# HG changeset patch
# User galaxytrakr
# Date 1774296292 0
# Node ID 2897d365dd624b500ae3be76e73042f73e36c9d2
# Parent  76192dc490d29a64588559db5754e753e42ec4b5
planemo upload for repository https://github.com/CFSAN-Biostatistics/galaxytrakr-tools commit 619ebd7e6a24be0ec6c2728511290f43b0bad89f

diff -r 76192dc490d2 -r 2897d365dd62 aws_sra.xml
--- a/aws_sra.xml	Mon Mar 23 19:52:43 2026 +0000
+++ b/aws_sra.xml	Mon Mar 23 20:04:52 2026 +0000
@@ -1,5 +1,5 @@
-<tool id="aws_sra" name="NCBI SRA AWS Fetch" version="0.3.0+gt_0.12" profile="23.0">
-    <description>Fetch SRA data files from NCBI's public AWS S3 buckets</description>
+<tool id="aws_sra" name="NCBI SRA AWS Fetch" version="0.3.0+gt_0.13" profile="23.0">
+    <description>Fetches SRA runs from AWS and converts them to FASTQ</description>
 
     <requirements>
         <requirement type="package" version="2.34.8">awscli</requirement>
@@ -7,308 +7,98 @@
         <requirement type="package" version="2.8">pigz</requirement>
     </requirements>
 
-    <version_command>aws --version</version_command>
+    <version_command>fasterq-dump --version</version_command>
+
+    <command detect_errors="aggressive"><![CDATA[
+        ## This loop handles both 'single' and 'batch' modes.

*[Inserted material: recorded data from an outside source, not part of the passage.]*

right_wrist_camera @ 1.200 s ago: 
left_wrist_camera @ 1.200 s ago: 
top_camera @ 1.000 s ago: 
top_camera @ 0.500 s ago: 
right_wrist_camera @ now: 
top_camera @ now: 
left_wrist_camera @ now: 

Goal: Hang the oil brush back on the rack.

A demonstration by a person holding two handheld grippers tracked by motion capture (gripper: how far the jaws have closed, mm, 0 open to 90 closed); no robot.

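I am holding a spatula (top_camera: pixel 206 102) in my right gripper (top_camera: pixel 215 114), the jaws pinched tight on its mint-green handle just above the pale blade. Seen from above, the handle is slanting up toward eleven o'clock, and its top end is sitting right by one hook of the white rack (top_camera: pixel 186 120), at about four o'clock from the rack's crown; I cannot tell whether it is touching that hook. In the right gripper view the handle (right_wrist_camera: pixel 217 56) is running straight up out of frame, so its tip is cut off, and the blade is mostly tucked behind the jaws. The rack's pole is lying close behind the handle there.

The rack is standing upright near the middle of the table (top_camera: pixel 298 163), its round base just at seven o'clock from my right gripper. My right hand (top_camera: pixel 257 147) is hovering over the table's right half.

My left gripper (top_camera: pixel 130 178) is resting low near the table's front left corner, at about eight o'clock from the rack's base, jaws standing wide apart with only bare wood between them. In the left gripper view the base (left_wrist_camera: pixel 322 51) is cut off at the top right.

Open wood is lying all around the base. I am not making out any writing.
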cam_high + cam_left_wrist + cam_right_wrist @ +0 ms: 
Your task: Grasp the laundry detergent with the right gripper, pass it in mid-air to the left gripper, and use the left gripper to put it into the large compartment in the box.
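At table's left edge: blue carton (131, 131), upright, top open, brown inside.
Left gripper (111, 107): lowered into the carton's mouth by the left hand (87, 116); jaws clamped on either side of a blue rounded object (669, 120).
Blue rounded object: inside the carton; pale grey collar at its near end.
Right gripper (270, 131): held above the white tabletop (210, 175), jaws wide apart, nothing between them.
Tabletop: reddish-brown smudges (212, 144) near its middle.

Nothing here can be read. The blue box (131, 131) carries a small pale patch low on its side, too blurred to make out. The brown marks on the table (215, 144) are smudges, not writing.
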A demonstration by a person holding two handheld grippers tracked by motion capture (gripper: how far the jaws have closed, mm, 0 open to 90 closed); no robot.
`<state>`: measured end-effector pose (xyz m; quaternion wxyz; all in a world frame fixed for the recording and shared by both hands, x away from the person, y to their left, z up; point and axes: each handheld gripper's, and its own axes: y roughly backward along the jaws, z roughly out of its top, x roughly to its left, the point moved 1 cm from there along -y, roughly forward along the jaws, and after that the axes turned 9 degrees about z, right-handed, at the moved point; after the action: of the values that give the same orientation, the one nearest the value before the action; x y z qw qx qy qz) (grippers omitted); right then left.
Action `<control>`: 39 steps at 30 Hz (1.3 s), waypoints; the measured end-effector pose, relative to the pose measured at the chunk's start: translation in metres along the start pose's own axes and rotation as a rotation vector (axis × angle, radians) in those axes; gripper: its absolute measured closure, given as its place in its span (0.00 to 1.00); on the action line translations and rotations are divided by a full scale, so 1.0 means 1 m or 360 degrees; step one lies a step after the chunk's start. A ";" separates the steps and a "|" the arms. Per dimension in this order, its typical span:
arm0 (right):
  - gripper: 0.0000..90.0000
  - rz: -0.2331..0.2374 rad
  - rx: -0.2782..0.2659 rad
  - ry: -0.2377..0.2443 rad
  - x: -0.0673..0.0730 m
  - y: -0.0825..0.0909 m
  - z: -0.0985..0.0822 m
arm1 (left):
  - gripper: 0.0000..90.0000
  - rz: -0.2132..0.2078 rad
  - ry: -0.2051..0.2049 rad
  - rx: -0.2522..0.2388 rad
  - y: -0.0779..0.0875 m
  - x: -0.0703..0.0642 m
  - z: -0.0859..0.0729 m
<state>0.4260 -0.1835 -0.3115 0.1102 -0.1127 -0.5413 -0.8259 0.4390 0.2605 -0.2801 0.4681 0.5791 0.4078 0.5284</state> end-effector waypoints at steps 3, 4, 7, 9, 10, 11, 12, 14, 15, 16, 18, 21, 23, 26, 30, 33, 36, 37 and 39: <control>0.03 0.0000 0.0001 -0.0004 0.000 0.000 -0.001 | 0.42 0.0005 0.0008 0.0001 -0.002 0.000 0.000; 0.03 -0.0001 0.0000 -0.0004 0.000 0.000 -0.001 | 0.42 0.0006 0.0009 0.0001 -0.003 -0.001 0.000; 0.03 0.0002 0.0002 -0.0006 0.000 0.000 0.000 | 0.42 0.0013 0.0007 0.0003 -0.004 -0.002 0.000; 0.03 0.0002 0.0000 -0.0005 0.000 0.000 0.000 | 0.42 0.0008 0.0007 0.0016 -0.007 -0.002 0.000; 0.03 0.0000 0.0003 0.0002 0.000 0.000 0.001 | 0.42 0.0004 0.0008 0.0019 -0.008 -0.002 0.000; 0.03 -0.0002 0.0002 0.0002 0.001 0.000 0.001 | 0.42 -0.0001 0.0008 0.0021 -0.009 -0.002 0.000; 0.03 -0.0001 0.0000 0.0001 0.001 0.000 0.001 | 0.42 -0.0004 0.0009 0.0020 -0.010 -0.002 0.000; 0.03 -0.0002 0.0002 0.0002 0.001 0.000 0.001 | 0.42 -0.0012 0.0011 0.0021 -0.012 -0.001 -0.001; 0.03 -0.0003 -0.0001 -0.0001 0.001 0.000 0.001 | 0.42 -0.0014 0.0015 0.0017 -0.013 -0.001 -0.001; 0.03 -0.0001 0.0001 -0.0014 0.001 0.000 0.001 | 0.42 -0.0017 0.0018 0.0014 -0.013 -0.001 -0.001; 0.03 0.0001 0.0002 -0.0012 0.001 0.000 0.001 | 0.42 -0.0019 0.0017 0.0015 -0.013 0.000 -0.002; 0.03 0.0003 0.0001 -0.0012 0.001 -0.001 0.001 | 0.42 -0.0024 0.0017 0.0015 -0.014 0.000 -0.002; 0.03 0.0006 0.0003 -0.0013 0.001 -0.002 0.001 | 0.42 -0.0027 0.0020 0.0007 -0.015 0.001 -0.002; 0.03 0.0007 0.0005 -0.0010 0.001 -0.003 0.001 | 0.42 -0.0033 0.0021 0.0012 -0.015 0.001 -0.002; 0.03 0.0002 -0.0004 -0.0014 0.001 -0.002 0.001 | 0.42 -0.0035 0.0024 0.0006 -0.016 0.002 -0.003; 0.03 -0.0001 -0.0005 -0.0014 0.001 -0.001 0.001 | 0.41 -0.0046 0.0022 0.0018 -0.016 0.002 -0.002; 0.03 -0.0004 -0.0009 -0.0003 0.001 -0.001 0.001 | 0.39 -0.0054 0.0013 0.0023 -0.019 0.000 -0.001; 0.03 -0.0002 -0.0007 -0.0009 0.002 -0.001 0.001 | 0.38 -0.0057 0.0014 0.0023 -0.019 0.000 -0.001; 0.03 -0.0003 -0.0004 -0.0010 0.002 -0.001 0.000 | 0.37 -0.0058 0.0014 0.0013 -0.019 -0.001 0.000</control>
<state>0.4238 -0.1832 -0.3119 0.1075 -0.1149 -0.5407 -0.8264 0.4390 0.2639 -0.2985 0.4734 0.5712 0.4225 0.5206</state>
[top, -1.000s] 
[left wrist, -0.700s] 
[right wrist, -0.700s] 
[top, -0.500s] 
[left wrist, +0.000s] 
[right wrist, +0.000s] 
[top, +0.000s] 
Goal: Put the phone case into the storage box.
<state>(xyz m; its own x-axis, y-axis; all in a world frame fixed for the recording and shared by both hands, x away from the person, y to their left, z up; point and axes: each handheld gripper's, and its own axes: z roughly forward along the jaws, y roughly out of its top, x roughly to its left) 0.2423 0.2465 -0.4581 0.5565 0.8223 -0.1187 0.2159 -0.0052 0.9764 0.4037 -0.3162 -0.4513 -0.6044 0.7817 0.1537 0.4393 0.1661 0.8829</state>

+        #for $acc_line in $run_type.mode == 'single' and str($run_type.accession).split() or $run_type.accession_list.lines:
+            #set $acc = $acc_line.strip()
+            #if $acc:
+
+                echo "Processing accession: $acc" &&
+
+                ## 1. Create unique directories for this accession
+                mkdir -p sra_cache_${acc} fastq_out_${acc} &&
+
+                ## 2. Download the file from S3 using the discovered path format
+                aws s3 cp --no-sign-request 's3://sra-pub-run-odp/sra/${acc}/${acc}' ./sra_cache_${acc}/ &&
 
-    <command detect_errors="exit_code"><![CDATA[
-        ## ── Resolve bucket base URL ──────────────────────────────────────────────
-        #if $source.bucket == 'sra_pub_run_odp'
-            #set $s3_base = 's3://sra-pub-run-odp'
-        #elif $source.bucket == 'sra_pub_src_1'
-            #set $s3_base = 's3://sra-pub-src-1'
-        #elif $source.bucket == 'sra_pub_src_2'
-            #set $s3_base = 's3://sra-pub-src-2'
-        #elif $source.bucket == 'sra_pub_metadata'
-            #set $s3_base = 's3://sra-pub-metadata-us-east-1/sra/metadata'
-        #end if
+                ## 3. Convert with fasterq-dump, using the correct argument order
+                fasterq-dump --outdir ./fastq_out_${acc} --temp . --threads \${GALAXY_SLOTS:-4} --split-files ./sra_cache_${acc}/${acc} &&
+
+                ## 4. Compress with pigz
+                pigz -p \${GALAXY_SLOTS:-4} ./fastq_out_${acc}/*.fastq &&
 
-        ## ── LIST mode ────────────────────────────────────────────────────────────
-        #if $action.mode == 'list'
-            #set $s3_path = $s3_base
-            #if $source.prefix
-                #set $s3_path = $s3_path + '/' + $source.prefix.strip("/")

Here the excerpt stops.